Winter turned up here this morning and we are in blizzard like conditions from lake effect snow (Lake Erie) dropping to minus 10 later ( Thats 14  Multiply by 9, then divide by 5, then add 32 )


----------



## SmallFarmGirl (Jan 13, 2012)

Very cold .. BRRRRHHHH.


----------



## Royd Wood (Jan 15, 2012)

elevan said:
			
		

> It hit Ohio last night and is still pouring it on.  Problem is that now I am trudging through snow drifts at knee height and sinking into the mud that is under it.
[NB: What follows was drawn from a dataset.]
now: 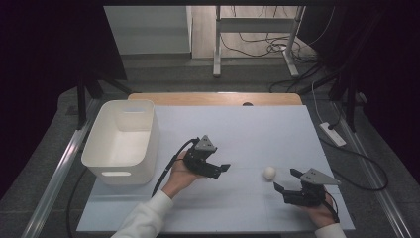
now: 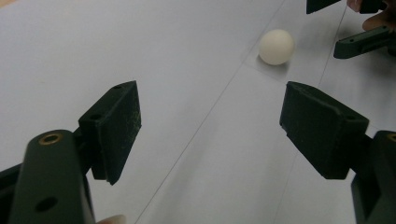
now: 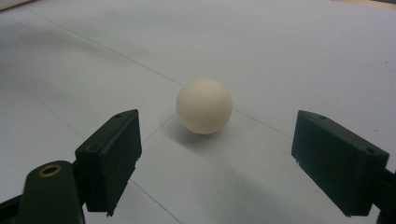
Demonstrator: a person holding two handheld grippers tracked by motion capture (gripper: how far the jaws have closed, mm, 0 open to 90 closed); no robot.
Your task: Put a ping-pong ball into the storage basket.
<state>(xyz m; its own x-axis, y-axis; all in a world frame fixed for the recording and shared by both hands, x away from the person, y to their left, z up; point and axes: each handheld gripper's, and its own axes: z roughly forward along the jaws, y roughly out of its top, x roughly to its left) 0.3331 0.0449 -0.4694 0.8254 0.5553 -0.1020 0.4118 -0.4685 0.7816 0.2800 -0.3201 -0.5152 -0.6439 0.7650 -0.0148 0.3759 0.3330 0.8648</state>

I hear you - just had lake snowstorm for 2 days and a freeze last night of minus 16 but guess what ??? Tuesday is predicted at plus 10 with 2 inches of rain


----------



## Royd Wood (Jan 19, 2012)

Still very up and down here at the moment. Got a blizzard blowing through right now, its around minus 12 windchill but it will be gone in a couple of hours and the outlook is very kind with temps going up to as high as plus 10 - One crazy winter this is turning out to be


----------



## 77Herford (Jan 19, 2012)

Suppose to get a Snow storm tonight and cold and then in a few days 40's again and then another storm.


----------



## greybeard (Jan 20, 2012)

Still no cold here to speak of--very mild and I'm in short sleeves again. Been very wet and rainy, but no hard freeze yet--and only one heavy frost. Before you northern folks think I'm rubbing it in, I am not. We, even down here, need at least 'some' cold weather to make the annual plant cycles work properly, and to aid in weed and pest (insect) control in coming months. I'm enjoying it now of course, and it has helped decrease winter feed costs, but we will almost certainly pay a price for it next spring and summer in the form of pigweed, ticks, internal and external parasites, predators, and everything else that is undesirable in any farm endeavor.


----------



## Royd Wood (Feb 11, 2012)

Another short winter blast - very cold and lots of snow but its short lived as we warm up again in a day or two


----------



## Royd Wood (Mar 7, 2012)

Well thats it - No Winter this time round 
No snow
No frost
It was easier than a British winter 

PAYBACK will be along soon


----------



## PotterWatch (Mar 7, 2012)

We haven't had anything even remotely resembling winter.  Not that we ever really get cold, but my kids usually wear pants for a month or two.  This year has been ridiculous.  I shudder to think what summer is going to be like...


----------



## BrownSheep (Mar 7, 2012)

It been lovely here... Almost 70s on Monday, than snow yesterday, now it's very nice again. ....over all it's been a great winter


----------



## Royd Wood (Mar 13, 2012)

Can't believe it - The Humming birds are here 13th March, thats not right ??????????


----------



## elevan (Mar 13, 2012)

Royd Wood said:
			
		

> Can't believe it - The Humming birds are here 13th March, thats not right ??????????


That must be a sign that winter is over...


----------